Reverso CEO Theo Hoffenberg on Building Language Technology Used by Millions

SlatorPod #123 - Reverso CEO Theo Hoffenberg on MT Used by Millions

Theo Hoffenberg, Founder and CEO of Reverso, joins SlatorPod to talk about specializing in AI-based language tools and translation aids used by millions online.

Theo begins with his background in the software industry, where he helped launch tech companies in Europe and how he got into the language technology industry with Reverso. He discusses the evolution of the company, from a downloadable software to an online translation platform with millions of users including language professionals and enterprises.

The CEO talks us through the release of some of their AI-based language tools like Reverso Context, a bilingual dictionary tool based on big data and machine learning algorithms. He shares how they maintained and grew their user base by staying on top of SEO and leveraging the App Store.

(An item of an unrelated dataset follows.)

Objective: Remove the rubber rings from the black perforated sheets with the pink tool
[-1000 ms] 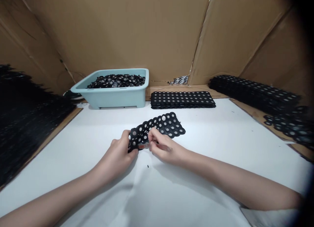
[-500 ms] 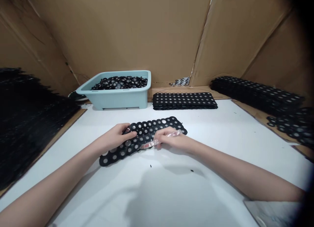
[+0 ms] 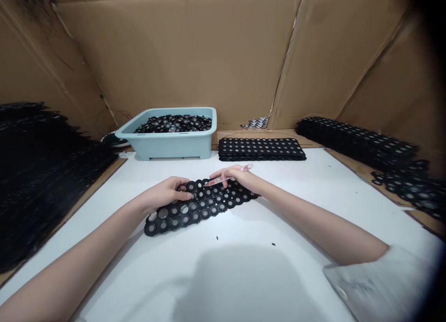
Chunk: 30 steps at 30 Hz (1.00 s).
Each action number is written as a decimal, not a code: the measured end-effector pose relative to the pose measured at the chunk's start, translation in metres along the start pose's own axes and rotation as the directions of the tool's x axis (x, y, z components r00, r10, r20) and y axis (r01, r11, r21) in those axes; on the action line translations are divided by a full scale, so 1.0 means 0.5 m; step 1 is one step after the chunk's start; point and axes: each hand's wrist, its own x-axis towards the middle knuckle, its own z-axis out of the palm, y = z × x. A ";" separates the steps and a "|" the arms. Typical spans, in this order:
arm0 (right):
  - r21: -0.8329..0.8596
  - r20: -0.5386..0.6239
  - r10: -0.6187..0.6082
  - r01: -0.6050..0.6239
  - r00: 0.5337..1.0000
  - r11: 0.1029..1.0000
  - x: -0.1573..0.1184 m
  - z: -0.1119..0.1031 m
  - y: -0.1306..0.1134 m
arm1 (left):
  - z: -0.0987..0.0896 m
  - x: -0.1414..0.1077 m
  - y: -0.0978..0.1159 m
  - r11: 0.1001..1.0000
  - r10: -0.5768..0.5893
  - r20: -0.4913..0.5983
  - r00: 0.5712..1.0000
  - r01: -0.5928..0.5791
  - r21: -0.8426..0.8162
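A black sheet of joined rings with pale round centres (image 3: 205, 212) lies at a slant over the white table. My left hand (image 3: 170, 194) grips its upper left edge, thumb on top and fingers curled behind. Pinched in my right hand (image 3: 235, 174) is a slim craft knife (image 3: 216, 180) with a clear and red handle, its tip pointing left at the sheet's far edge. My right palm hangs over the sheet's right part and hides some of it.
Behind stands a light blue tub (image 3: 167, 147) full of loose black discs (image 3: 174, 123). Beside it lies a stack of similar sheets (image 3: 261, 149). More sheets are piled at right (image 3: 355, 138) and left (image 3: 45, 187). Small black scraps (image 3: 273, 244) dot the table (image 3: 296, 275). Cardboard walls (image 3: 226, 57) enclose it.
My right hand, with the craft knife, has moved from the sheet's near edge up to its far edge. My left hand keeps its hold, and the sheet has shifted slightly.
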 end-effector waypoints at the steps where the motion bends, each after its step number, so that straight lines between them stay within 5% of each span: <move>1: 0.001 -0.017 -0.008 0.008 1.000 1.000 0.003 0.003 0.005 | -0.002 0.001 -0.001 0.999 -0.004 0.013 1.000 0.005 -0.048; 6: -0.012 -0.054 -0.018 0.018 0.998 1.000 -0.004 0.019 0.024 | -0.010 0.003 -0.002 0.996 -0.009 0.060 0.998 0.014 -0.084; 11: -0.063 -0.047 -0.061 0.058 0.997 0.996 -0.019 0.034 0.020 | -0.008 -0.005 0.011 0.985 0.017 0.018 1.000 -0.020 0.173; 20: -0.409 -0.068 -0.088 0.052 0.994 0.911 -0.047 0.075 -0.008 | 0.013 0.012 -0.014 0.834 0.197 -0.143 0.970 -0.090 0.544; 30: -0.794 -0.111 -0.169 0.015 0.979 0.608 -0.048 0.123 -0.030 | 0.080 -0.011 -0.001 0.812 0.185 -0.390 0.902 0.083 0.578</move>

Theo talks about acqui-hires and recruiting remote engineering and tech talent. He discusses how they stay ahead in a highly competitive space by deploying locally and online, offering secure SaaS for those in sensitive industries, and translating documents and websites while preserving their layout.

The pod rounds off with Reverso’s roadmap for 2022, including an all-in-one desktop app and an updated mobile app that will have even more learning capabilities. Theo also weighs in on the value of large language models when it comes to memory usage; because, as volumes grow, it becomes more critical to achieve high efficiency.

Transcript

Florian: Tell us about your professional background. How does one start a company like Reverso? Give us the extended elevator pitch for Reverso for those few of us who do not know the company.

Theo: My background is in engineering. I studied at École Polytechnique in Paris and also did some management courses at Stanford. I have always been fascinated by language in general, so this is something that brought me to launch Reverso. My professional experience has always been in software, so I only had a couple of experiences before launching Reverso, but one of them was with Lotus, the American company that I helped launch in Europe.

Florian: What year did you start Reverso? 

Theo: 1997.

Florian: 1997, that is when the internet exploded. Tell us a bit more about the origin story, so how did you start it? What was the original thinking behind it?

Theo: I was a professional in the software industry and I thought that the next step with software would be NLP. At the time nobody used this term, at least nobody in the professional world that was not in research. I thought that it is the next generation that takes care of the content and that is how I decided to go into this field. I knew how to design good quality translation software and I found a very interesting team in Russia with whom we started and that was how all this began. It is thanks to the quality of the team that we had and the design and the know-how in software publishing.

Florian: Was machine translation the first application you put online?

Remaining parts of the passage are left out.